ASSIGNED TASK | In the records below, find the line containing "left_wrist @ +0", then print it and every following line exactly, through the last, without pictures.

(Saved entries)

§ §

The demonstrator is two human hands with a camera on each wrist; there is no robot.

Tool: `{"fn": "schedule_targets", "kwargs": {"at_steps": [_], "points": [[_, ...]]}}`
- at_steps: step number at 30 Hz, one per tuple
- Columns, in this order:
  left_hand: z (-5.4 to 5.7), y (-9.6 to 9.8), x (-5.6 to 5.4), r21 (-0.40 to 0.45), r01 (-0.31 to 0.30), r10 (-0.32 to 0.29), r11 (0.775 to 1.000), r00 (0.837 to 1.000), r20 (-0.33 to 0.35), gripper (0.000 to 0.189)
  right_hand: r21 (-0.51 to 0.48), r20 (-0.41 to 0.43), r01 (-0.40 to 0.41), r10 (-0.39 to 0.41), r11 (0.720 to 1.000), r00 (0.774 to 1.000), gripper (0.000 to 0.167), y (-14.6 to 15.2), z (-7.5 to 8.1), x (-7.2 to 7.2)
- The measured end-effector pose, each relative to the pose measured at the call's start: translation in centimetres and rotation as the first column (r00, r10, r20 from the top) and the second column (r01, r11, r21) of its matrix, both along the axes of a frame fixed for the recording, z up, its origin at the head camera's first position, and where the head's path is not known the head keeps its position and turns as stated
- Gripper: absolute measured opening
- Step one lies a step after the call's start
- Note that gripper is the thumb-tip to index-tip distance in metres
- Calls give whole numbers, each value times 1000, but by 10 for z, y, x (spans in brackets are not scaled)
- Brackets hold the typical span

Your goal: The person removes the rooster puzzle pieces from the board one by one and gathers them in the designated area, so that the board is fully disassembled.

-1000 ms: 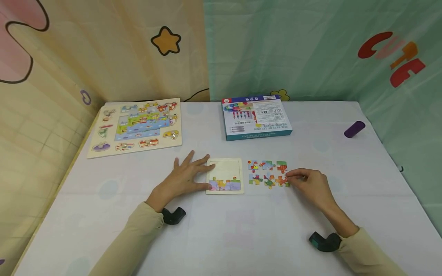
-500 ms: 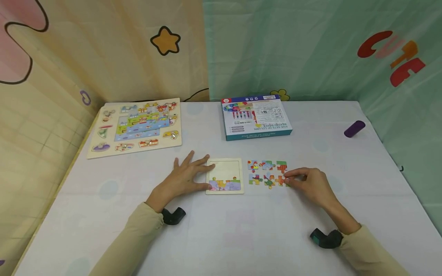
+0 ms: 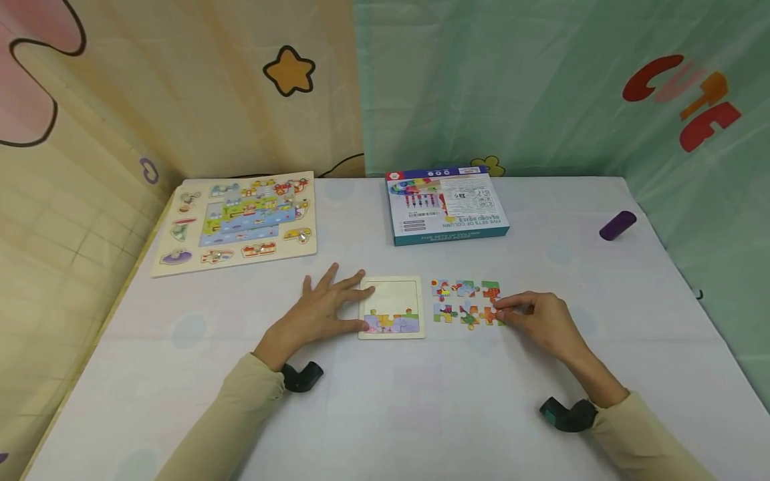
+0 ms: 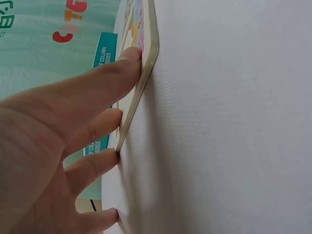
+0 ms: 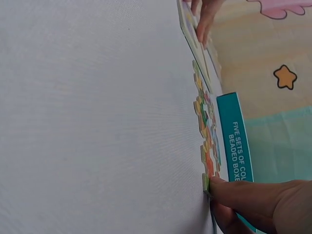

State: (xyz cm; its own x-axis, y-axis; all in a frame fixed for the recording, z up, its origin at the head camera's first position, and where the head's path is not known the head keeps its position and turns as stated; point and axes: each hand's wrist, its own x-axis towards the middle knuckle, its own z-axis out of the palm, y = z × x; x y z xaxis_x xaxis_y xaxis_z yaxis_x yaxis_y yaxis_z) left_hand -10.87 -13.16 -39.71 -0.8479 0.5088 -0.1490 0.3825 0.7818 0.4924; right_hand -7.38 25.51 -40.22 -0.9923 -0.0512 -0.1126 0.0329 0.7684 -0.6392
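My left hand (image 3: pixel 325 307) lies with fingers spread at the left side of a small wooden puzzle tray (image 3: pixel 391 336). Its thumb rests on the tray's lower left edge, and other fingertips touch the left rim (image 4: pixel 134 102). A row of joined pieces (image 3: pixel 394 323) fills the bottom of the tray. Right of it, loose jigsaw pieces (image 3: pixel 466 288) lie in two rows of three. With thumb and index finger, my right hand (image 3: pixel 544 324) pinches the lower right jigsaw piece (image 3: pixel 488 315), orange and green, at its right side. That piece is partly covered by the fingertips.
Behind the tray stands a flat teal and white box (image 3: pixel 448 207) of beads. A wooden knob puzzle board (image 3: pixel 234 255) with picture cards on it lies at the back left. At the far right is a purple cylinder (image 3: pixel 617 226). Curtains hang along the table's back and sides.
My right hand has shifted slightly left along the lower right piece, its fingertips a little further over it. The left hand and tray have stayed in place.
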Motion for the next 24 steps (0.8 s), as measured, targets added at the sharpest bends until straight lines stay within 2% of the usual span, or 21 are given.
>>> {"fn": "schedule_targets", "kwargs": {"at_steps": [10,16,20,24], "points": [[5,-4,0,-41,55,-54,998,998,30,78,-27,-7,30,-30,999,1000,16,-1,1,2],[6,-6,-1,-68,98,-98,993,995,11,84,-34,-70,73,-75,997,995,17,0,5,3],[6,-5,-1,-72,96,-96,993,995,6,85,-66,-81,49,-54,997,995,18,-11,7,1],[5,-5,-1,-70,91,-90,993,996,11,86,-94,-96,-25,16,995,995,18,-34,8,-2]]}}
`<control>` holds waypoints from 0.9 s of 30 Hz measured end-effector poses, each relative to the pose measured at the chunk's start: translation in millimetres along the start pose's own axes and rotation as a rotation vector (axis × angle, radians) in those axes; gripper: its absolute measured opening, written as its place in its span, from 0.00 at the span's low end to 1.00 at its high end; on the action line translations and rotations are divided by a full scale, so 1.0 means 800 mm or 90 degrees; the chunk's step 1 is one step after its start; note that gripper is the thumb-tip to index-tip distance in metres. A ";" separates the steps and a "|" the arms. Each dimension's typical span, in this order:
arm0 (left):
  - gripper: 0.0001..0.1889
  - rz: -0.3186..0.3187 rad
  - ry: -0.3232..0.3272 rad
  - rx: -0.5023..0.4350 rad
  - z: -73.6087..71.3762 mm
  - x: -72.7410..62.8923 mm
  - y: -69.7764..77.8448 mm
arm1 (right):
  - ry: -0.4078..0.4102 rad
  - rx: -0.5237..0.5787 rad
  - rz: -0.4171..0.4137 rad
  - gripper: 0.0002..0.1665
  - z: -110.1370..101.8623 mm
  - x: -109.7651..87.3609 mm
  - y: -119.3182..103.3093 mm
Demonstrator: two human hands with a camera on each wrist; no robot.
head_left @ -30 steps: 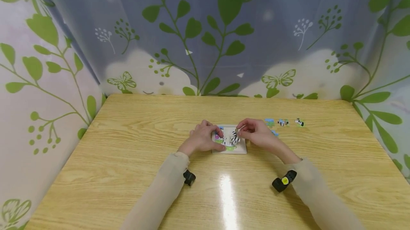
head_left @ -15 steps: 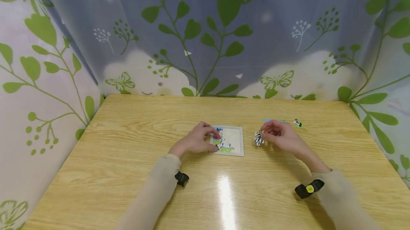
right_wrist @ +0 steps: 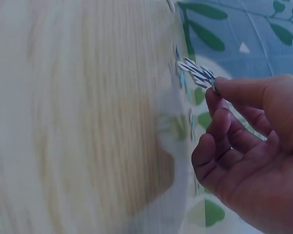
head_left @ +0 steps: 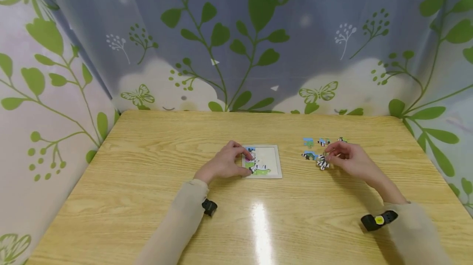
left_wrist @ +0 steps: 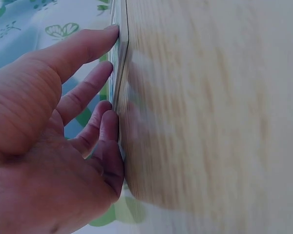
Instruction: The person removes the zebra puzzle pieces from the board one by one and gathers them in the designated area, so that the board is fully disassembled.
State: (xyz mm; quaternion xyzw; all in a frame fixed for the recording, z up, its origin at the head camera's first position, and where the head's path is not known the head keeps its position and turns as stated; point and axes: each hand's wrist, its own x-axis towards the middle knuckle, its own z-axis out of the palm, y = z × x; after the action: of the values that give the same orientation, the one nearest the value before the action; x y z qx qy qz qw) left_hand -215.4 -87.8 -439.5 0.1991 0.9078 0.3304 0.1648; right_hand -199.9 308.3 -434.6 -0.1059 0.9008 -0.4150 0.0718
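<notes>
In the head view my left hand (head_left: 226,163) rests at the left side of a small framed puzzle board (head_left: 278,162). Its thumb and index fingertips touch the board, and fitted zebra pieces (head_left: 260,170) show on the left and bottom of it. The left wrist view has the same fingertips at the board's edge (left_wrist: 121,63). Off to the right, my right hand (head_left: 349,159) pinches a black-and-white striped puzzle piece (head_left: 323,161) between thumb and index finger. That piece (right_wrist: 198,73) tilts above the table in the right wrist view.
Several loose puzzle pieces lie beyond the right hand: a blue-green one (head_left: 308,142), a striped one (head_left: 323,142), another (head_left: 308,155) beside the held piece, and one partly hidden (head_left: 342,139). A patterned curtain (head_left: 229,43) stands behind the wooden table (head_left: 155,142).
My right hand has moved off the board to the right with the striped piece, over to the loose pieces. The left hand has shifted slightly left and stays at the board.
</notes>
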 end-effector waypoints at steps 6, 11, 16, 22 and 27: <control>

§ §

WRITTEN RESPONSE |
left_wrist @ +0 steps: 
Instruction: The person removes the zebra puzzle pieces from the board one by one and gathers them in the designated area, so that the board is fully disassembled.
State: (xyz mm; quaternion xyzw; all in a frame fixed for the recording, z up, its origin at the head camera's first position, and where the head's path is not known the head keeps its position and turns as stated; point and axes: each hand's wrist, its own x-axis towards the middle knuckle, its own z-axis out of the palm, y = z × x; after the action: of the values that give the same orientation, the one nearest the value before the action; x y z qx qy qz qw) left_hand -215.4 -87.8 -439.5 0.1991 0.9078 0.3304 0.1648; right_hand -199.9 308.3 -434.6 -0.1059 0.9008 -0.4150 0.0718
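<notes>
In the head view my left hand (head_left: 226,163) rests at the left side of a small framed puzzle board (head_left: 278,162). Its thumb and index fingertips touch the board, and fitted zebra pieces (head_left: 260,170) show on the left and bottom of it. The left wrist view has the same fingertips at the board's edge (left_wrist: 121,63). Off to the right, my right hand (head_left: 349,159) pinches a black-and-white striped puzzle piece (head_left: 323,161) between thumb and index finger. That piece (right_wrist: 198,73) tilts above the table in the right wrist view.
Several loose puzzle pieces lie beyond the right hand: a blue-green one (head_left: 308,142), a striped one (head_left: 323,142), another (head_left: 308,155) beside the held piece, and one partly hidden (head_left: 342,139). A patterned curtain (head_left: 229,43) stands behind the wooden table (head_left: 155,142).
My right hand has moved off the board to the right with the striped piece, over to the loose pieces. The left hand has shifted slightly left and stays at the board.
</notes>
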 end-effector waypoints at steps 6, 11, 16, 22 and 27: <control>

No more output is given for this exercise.